Esos llamados ritos iniciáticos denotan una pobreza espiritual deplorable.
Hoy en día, y sin duda alguna, existe un número considerable de sectas ocultas, sociedades secretas, grupos pseudoiniciáticos, movimientos herméticos o neoespiritualistas, y otros por el estilo. La Sociedad Teosófica, la antroposofía, el neovedantismo, y el neo-budismo no son sino las expresiones más conocidas de un fenómeno cultural que tiene lugar en todo el mundo occidental. No se trata de un fenómeno nuevo.
El único movimiento “secreto” que exhibe una cierta consistencia ideológica, que ya cuenta con una historia y que disfruta de prestigio social y político es la francmasonería. El resto de las supuestas organizaciones son, en su mayor parte, recientes e improvisaciones híbridas y su interés es primordialmente sociológico y psicológico; ilustran la desorientación de una parte del mundo moderno, el deseo de hallar un sustituto de la fe religiosa. También ilustran la indómita inclinación hacia los misterios, lo oculto, el más allá…, una inclinación que es parte integral del ser humano y que puede hallarse en todas las épocas y en todos los niveles culturales.
No todas las organizaciones secretas, y esotéricas del mundo moderno incluyen ritos de entrada o ceremonias de iniciación. La iniciación suele reducirse a la instrucción obtenida de un libro (el número de libros y publicaciones iniciáticas que aparecen en el mundo es sorprendente).

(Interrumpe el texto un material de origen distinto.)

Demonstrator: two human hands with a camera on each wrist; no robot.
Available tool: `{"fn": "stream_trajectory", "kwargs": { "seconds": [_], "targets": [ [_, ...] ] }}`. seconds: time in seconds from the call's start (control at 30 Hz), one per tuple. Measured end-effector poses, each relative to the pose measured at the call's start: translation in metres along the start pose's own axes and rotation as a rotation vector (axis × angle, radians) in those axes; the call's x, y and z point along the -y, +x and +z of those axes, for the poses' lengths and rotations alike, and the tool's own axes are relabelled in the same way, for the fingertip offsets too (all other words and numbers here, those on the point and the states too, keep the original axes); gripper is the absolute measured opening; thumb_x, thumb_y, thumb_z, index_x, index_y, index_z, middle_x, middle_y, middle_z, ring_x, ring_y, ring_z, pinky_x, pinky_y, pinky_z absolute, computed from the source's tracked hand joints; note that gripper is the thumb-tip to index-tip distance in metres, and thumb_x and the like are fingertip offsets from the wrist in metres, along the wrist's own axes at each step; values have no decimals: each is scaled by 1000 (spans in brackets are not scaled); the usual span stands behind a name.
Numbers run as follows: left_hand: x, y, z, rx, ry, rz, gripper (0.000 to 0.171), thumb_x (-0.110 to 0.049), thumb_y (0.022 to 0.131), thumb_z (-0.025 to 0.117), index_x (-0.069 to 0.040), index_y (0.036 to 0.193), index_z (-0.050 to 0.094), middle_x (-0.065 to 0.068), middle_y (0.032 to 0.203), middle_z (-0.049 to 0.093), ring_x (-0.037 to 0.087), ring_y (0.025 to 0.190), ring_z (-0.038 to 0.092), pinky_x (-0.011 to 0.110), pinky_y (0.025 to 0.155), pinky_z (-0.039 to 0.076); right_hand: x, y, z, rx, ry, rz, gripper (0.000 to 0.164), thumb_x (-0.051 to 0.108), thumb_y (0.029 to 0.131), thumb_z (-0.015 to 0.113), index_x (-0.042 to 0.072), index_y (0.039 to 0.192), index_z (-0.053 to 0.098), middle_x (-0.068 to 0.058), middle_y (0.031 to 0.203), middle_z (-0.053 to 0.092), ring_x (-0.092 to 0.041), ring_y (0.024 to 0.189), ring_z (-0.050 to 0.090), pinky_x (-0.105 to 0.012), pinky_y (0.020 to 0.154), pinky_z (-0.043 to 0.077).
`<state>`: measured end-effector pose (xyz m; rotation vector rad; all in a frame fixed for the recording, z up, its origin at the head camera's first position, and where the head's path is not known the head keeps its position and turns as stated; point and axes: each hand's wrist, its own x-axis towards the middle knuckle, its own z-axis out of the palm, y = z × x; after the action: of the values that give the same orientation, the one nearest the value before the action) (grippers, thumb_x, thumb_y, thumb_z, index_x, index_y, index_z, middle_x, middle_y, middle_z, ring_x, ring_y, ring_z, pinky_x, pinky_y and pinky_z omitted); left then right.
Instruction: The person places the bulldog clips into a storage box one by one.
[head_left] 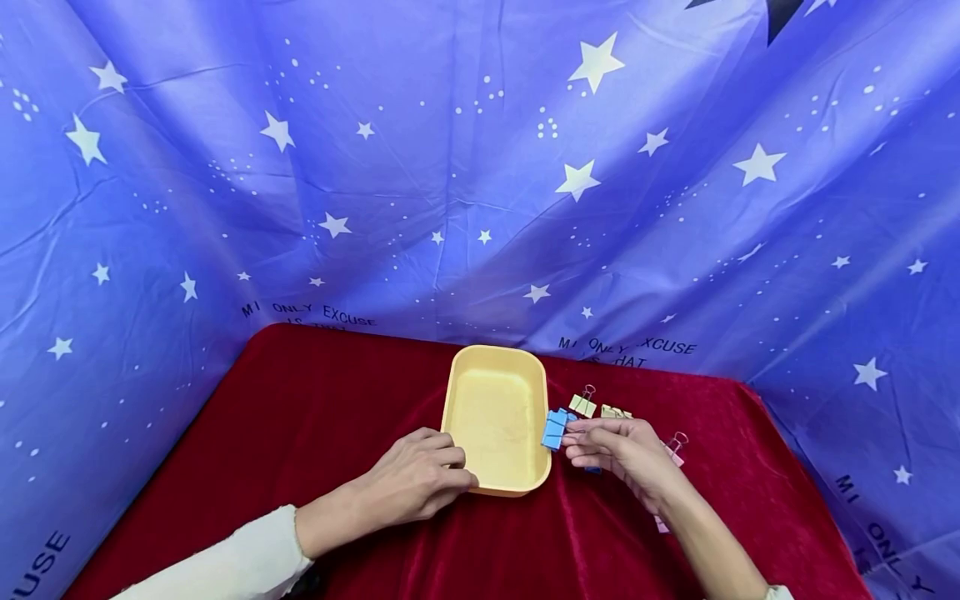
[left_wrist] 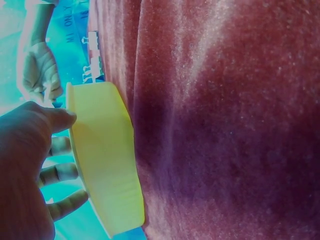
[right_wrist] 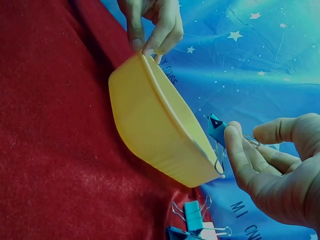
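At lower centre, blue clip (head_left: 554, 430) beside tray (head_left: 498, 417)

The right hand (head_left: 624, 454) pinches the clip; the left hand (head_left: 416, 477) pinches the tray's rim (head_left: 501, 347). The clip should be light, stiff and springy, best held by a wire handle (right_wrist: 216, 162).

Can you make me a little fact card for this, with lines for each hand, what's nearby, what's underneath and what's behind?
Left hand: grips the yellow box at its rim
Right hand: holds a blue clip close to the yellow box
Nearby: a pale yellow clip, a pink clip
Underneath: red cloth
Behind: blue curtain with white stars
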<state>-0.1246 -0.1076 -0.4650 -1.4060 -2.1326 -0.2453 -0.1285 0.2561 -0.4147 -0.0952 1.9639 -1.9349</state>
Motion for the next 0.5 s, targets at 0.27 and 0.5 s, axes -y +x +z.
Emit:
{"fn": "stream_trajectory", "kwargs": {
  "seconds": [0.27,0.5],
  "targets": [
    [0,0,-1,5,-9,-9,19,-23,91,89,-36,102,81,-16,87,65,9,91,65,32,91,58,2,1,6,-3,8,0,47,3,113,56,-28,147,52,-6,117,84,-13,103,84,-31,92,69],
    [0,0,-1,-2,-11,-5,18,-24,90,90,-35,101,81,-15,86,63,8,90,65,31,90,57,1,3,11,8,-2,-13,44,2,112,56,-28,144,55,-5,114,84,-14,103,84,-32,93,69]
  ]
}}
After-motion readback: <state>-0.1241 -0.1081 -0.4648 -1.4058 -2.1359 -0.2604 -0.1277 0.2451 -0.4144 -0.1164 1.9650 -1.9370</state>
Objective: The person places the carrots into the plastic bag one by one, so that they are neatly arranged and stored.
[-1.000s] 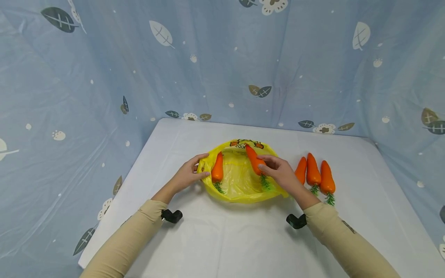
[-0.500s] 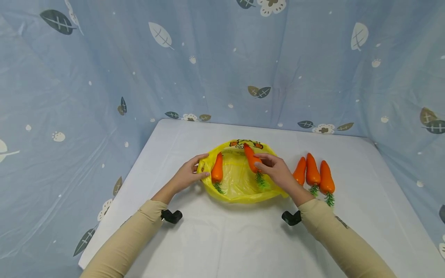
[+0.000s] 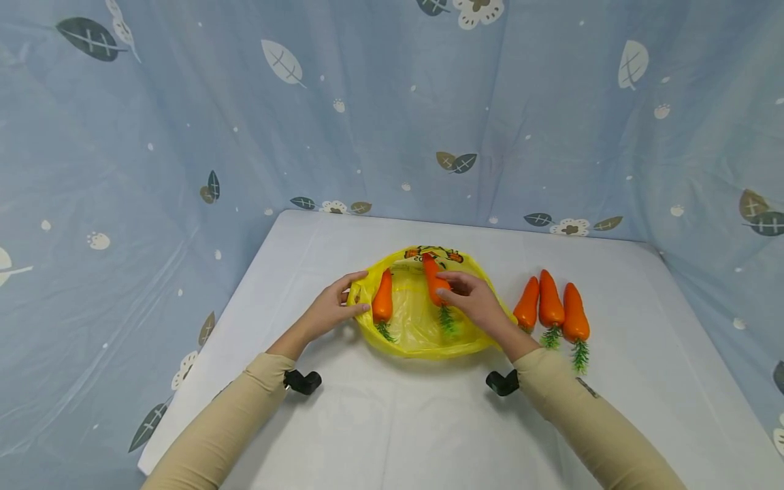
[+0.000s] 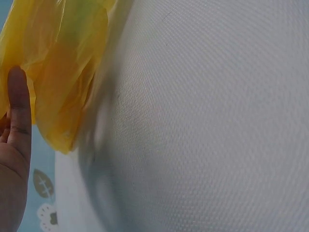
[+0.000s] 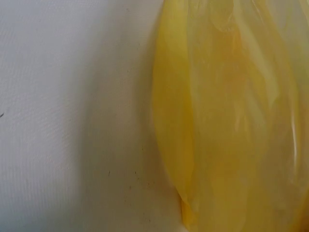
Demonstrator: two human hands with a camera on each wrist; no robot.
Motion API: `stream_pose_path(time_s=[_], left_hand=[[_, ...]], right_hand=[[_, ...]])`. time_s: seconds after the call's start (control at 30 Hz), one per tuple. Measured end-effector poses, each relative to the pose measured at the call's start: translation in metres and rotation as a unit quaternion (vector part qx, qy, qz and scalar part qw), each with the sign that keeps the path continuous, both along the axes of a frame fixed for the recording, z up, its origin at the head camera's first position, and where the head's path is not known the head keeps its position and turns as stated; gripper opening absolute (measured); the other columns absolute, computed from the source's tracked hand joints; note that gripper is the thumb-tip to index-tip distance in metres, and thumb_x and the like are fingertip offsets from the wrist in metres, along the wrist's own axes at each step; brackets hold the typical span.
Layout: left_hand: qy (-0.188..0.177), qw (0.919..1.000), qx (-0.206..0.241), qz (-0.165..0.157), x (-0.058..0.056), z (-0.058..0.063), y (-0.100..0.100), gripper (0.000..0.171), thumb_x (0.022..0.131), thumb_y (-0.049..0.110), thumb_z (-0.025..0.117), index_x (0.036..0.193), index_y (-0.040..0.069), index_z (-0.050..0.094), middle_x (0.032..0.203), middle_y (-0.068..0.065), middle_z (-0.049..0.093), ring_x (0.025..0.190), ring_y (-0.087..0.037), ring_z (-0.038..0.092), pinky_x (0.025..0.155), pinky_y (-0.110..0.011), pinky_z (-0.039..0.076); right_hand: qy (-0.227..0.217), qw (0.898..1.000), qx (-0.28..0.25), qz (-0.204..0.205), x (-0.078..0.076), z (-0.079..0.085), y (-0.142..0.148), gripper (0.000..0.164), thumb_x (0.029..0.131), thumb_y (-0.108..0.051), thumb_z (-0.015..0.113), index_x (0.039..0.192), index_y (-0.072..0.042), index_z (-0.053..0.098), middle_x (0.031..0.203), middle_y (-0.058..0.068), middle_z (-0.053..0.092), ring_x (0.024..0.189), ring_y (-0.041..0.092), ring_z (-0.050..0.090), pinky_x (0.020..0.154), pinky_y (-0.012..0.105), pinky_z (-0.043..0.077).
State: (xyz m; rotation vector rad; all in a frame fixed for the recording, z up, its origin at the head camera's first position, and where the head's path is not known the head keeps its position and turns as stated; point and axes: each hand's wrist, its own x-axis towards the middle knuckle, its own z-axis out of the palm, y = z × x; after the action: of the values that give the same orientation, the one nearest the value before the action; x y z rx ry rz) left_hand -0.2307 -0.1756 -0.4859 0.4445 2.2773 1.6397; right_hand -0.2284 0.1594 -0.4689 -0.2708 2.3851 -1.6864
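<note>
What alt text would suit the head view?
A right hand holds a carrot at the opening of a yellow bag; the left hand holds its left edge. A second carrot lies inside, and three more carrots lie on the white table to the right.

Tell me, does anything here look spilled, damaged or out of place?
Nothing stands out. One carrot lies in the bag, the right hand holds another, and three more lie side by side on the table; I see no spill or damage.

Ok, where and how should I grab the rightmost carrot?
Probably pinch the rightmost carrot across its thick orange end, next to the leaves, coming from its right: the tip narrows, and another carrot lies close on its left.
</note>
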Motion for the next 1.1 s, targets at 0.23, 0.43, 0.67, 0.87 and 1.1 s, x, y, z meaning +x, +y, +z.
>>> stream_pose_path(time_s=[0.23, 0.43, 0.67, 0.87, 1.1], left_hand=[[0.002, 1.0000, -0.005, 0.002, 0.000, 0.001, 0.000, 0.074, 0.094, 0.019, 0.076, 0.157, 0.018, 0.038, 0.160, -0.010, 0.035, 0.129, -0.033, 0.056, 0.090, -0.033, 0.057], [0.004, 1.0000, -0.006, 0.002, 0.000, 0.001, 0.001, 0.073, 0.094, 0.018, 0.075, 0.157, 0.017, 0.038, 0.161, -0.009, 0.034, 0.130, -0.033, 0.055, 0.093, -0.034, 0.056], [0.004, 1.0000, -0.003, -0.001, 0.000, 0.000, 0.001, 0.074, 0.094, 0.019, 0.075, 0.158, 0.017, 0.037, 0.161, -0.009, 0.034, 0.130, -0.033, 0.056, 0.091, -0.032, 0.057], [0.004, 1.0000, 0.003, -0.003, 0.000, 0.000, 0.001, 0.074, 0.094, 0.018, 0.075, 0.158, 0.016, 0.037, 0.161, -0.010, 0.034, 0.129, -0.034, 0.056, 0.090, -0.030, 0.057], [0.000, 1.0000, 0.004, -0.001, 0.000, 0.000, 0.001, 0.074, 0.095, 0.018, 0.075, 0.158, 0.017, 0.037, 0.162, -0.009, 0.033, 0.129, -0.033, 0.056, 0.090, -0.031, 0.057]], right_hand=[[0.005, 1.000, 0.018, 0.006, -0.002, -0.005, -0.007, 0.049, 0.094, -0.038, 0.074, 0.138, -0.017, 0.064, 0.134, 0.008, 0.063, 0.114, 0.027, 0.060, 0.094, 0.036, 0.054], [-0.002, 1.000, 0.017, 0.010, -0.002, -0.008, -0.015, 0.048, 0.093, -0.036, 0.075, 0.136, -0.017, 0.065, 0.134, 0.007, 0.064, 0.118, 0.028, 0.059, 0.099, 0.042, 0.052], [-0.001, 1.000, 0.014, 0.023, -0.002, -0.014, -0.024, 0.047, 0.094, -0.031, 0.075, 0.136, -0.013, 0.065, 0.136, 0.008, 0.063, 0.120, 0.029, 0.058, 0.102, 0.044, 0.050], [-0.001, 0.999, 0.000, 0.035, -0.004, -0.022, -0.033, 0.046, 0.094, -0.028, 0.076, 0.135, -0.010, 0.066, 0.133, 0.010, 0.064, 0.117, 0.030, 0.061, 0.096, 0.041, 0.054], [0.001, 0.999, 0.023, 0.031, -0.001, -0.018, -0.039, 0.046, 0.093, -0.031, 0.076, 0.135, -0.014, 0.066, 0.131, 0.006, 0.066, 0.115, 0.026, 0.062, 0.094, 0.038, 0.054]])
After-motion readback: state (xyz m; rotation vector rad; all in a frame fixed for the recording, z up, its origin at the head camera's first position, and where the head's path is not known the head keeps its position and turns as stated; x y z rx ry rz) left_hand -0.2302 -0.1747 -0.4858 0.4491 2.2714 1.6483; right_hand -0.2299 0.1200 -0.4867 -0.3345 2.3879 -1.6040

En cuanto a los grupos ocultistas que requieren de una iniciación formal, lo poco que se sabe de ellos demuestra que sus “ritos” son, o bien puras invenciones, o que están inspirados en ciertos libros que supuestamente contienen preciadas revelaciones concernientes a las iniciaciones de la antigüedad. Con frecuencia, esos llamados ritos iniciáticos denotan una pobreza espiritual deplorable. El hecho de que quienes los practican los consideren medios infalibles para alcanzar una gnosis suprema demuestra hasta qué punto el hombre moderno ha perdido todo sentido de lo que significa una iniciación tradicional. Pero el éxito de estas empresas también prueba una profunda necesidad humana de regeneración, de participación en la vida del espíritu. Desde un punto de vista, las sectas y grupos pseudoiniciáticos realizan una función positiva, ya que ayudan al hombre moderno a hallar un significado espiritual a su existencia drásticamente desacralizada. Un psicólogo podría incluso decir que la extremada falsedad de esos pretendidos ritos iniciáticos es de escasa importancia, ya que el hecho importante sería que la psique profunda del participante recupera un cierto equilibrio a través de ellos.
Los temas iniciáticos permanecen vivos sobre todo en el inconsciente del hombre moderno. Esa opinión viene confirmada no sólo por el simbolismo iniciático de ciertas creaciones artísticas -poemas, novelas, obras plásticas, películas-, sino también por su aceptación pública. Una aceptación tan masiva y espontánea demuestra, me parece a mí, que, en lo profundo de su ser, el hombre moderno sigue siendo capaz de dejarse impresionar por escenarios o mensajes iniciáticos. Es posible encontrar temas iniciáticos incluso en la terminología utilizada para interpretar dichas obras. Por ejemplo, tal o cual libro o película se diría que redescubre los mitos y pruebas del héroe en busca de la inmortalidad, que toca el misterio de la redención del mundo, para revelar los secretos de la regeneración a través de la mujer o el amor, y otras cosas por el estilo.
No resulta sorprendente que los críticos se muestren cada vez más atraídos por las implicaciones religiosas y, sobre todo, por el simbolismo iniciático de las obras literarias modernas. La literatura juega una parte importante en la civilización contemporánea. El mismo leer, como distracción y escape del presente histórico, constituye uno de los rasgos característicos del hombre moderno. Por ello no sólo es natural que el hombre moderno busque satisfacer sus necesidades religiosas suprimidas o inadecuadamente satisfechas, mediante la lectura de ciertos libros que, aunque en apariencia “seculares”, de hecho contienen ciertas figuras mitológicas camufladas como personajes contemporáneos y que ofrecen escenarios iniciáticos bajo la apariencia de sucesos cotidianos.